## Problem statement
All of the data that follows should be given again exactly, without its images.

-------- Raw data

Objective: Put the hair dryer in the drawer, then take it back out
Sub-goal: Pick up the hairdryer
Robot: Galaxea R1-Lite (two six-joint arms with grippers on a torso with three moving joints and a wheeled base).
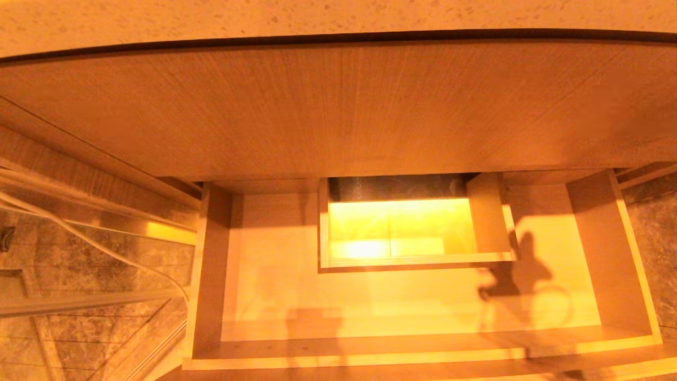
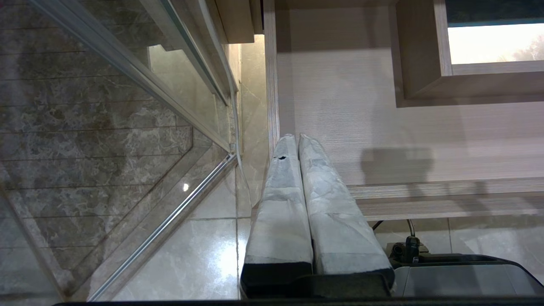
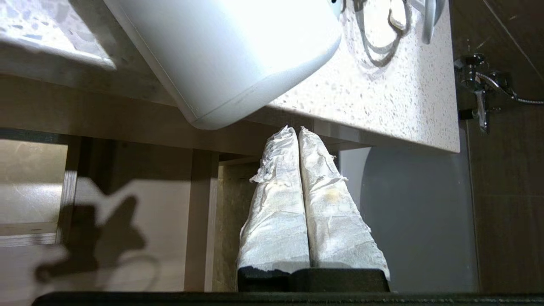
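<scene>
Drawer (image 1: 211,275) stands pulled out under the wood panel (image 1: 338,111), w/ the countertop (image 1: 338,16) above the panel at the far side. Boxed cut-out (image 1: 492,222) sits at the drawer's mid-back edge, touching the back wall. Shadow falls on the drawer floor near the right side, betw. the cut-out and the front edge. Tiled floor (image 1: 84,264) lies left of the drawer's left wall; a cord (image 1: 106,248) crosses it. Left gripper (image 2: 293,140) hangs off the drawer's front-left corner, over the left wall. Right gripper (image 3: 294,129) is beyond the drawer's right wall, under the countertop edge; a basin (image 3: 221,55) sits on the countertop.
</scene>
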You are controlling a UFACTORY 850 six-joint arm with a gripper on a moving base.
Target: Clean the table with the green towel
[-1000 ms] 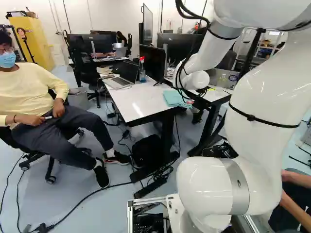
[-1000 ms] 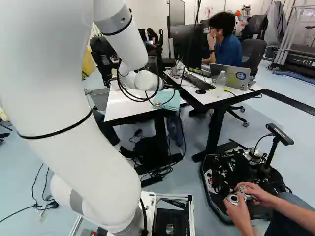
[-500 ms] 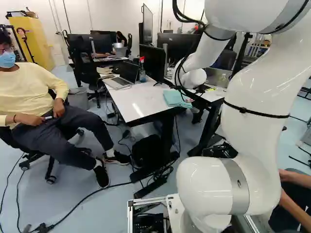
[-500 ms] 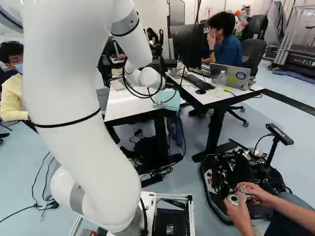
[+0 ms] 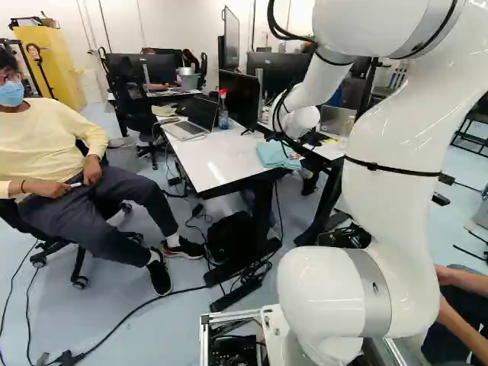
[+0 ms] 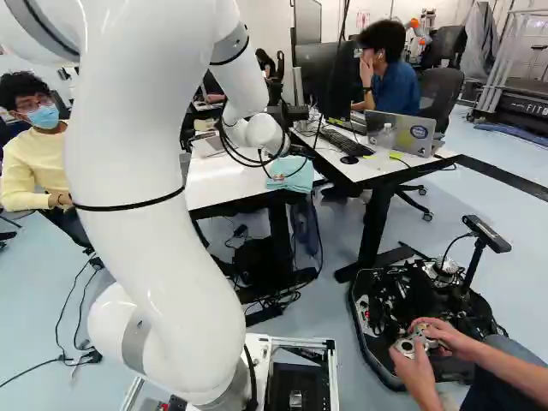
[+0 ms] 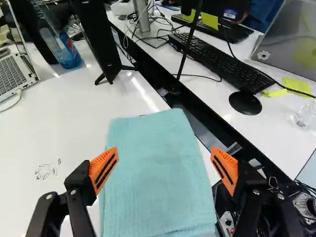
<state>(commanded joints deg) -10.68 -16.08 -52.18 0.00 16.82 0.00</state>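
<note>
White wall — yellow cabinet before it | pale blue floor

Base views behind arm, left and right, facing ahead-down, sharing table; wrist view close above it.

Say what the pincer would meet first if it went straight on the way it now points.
Most likely the green towel, which lies on the white table in line with the gap of the open pincer. How much space remains before contact is hard to judge.
</note>
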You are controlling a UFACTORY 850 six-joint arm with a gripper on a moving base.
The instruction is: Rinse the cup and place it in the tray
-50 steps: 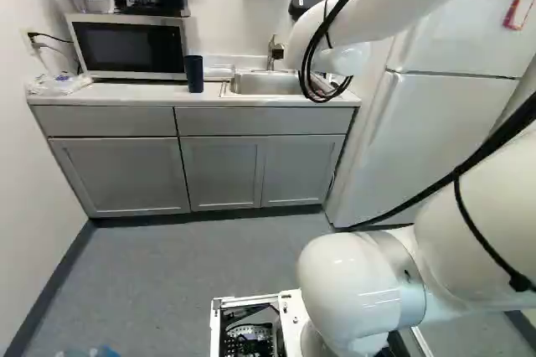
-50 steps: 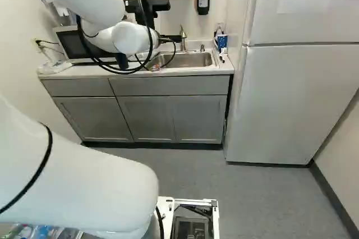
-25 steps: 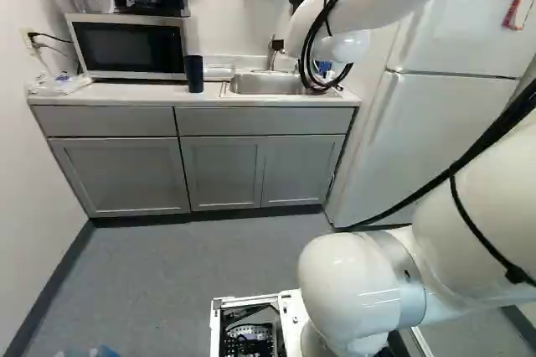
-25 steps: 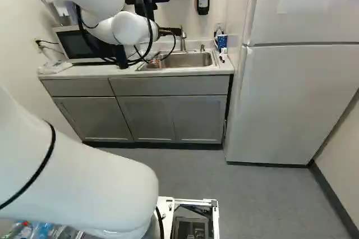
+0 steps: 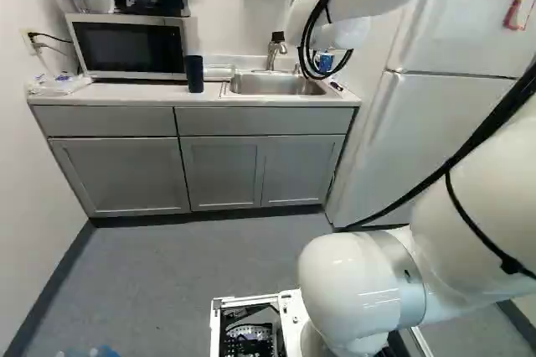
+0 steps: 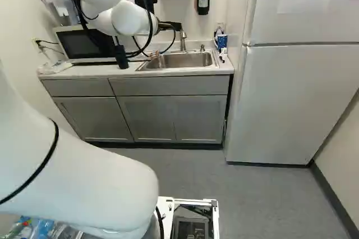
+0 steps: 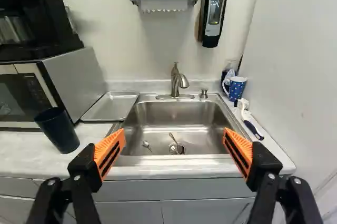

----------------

## Your solution
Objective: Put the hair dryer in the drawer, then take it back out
Sub-goal: Pick up the hairdryer
Robot: Galaxea R1-Lite (two six-joint arms with grippers on a torso with three moving joints and a wheeled base).
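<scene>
Drawer (image 1: 211,275) stands pulled out under the wood panel (image 1: 338,111), w/ the countertop (image 1: 338,16) above the panel at the far side. Boxed cut-out (image 1: 492,222) sits at the drawer's mid-back edge, touching the back wall. Shadow falls on the drawer floor near the right side, betw. the cut-out and the front edge. Tiled floor (image 1: 84,264) lies left of the drawer's left wall; a cord (image 1: 106,248) crosses it. Left gripper (image 2: 293,140) hangs off the drawer's front-left corner, over the left wall. Right gripper (image 3: 294,129) is beyond the drawer's right wall, under the countertop edge; a basin (image 3: 221,55) sits on the countertop.
</scene>
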You are controlling a UFACTORY 850 six-joint arm with a gripper on a moving base.
Target: Clean the table with the green towel
[-1000 ms] 
[-1000 ms] 
[-500 ms] 
[-500 ms] 
[+0 ms] 
[+0 ms] 
[+0 ms] 
<state>(commanded joints deg) -10.68 -16.08 -52.18 0.00 16.82 0.00</state>
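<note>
White wall — yellow cabinet before it | pale blue floor

Base views behind arm, left and right, facing ahead-down, sharing table; wrist view close above it.

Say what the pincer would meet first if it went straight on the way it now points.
Most likely the green towel, which lies on the white table in line with the gap of the open pincer. How much space remains before contact is hard to judge.
</note>
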You are controlling a UFACTORY 850 six-joint arm with a gripper on a moving base.
The instruction is: Rinse the cup and place it in the tray
-50 steps: 
-50 steps: 
-25 steps: 
-25 steps: 
+0 steps: 
+0 steps: 
+0 steps: 

The exercise requires no more work.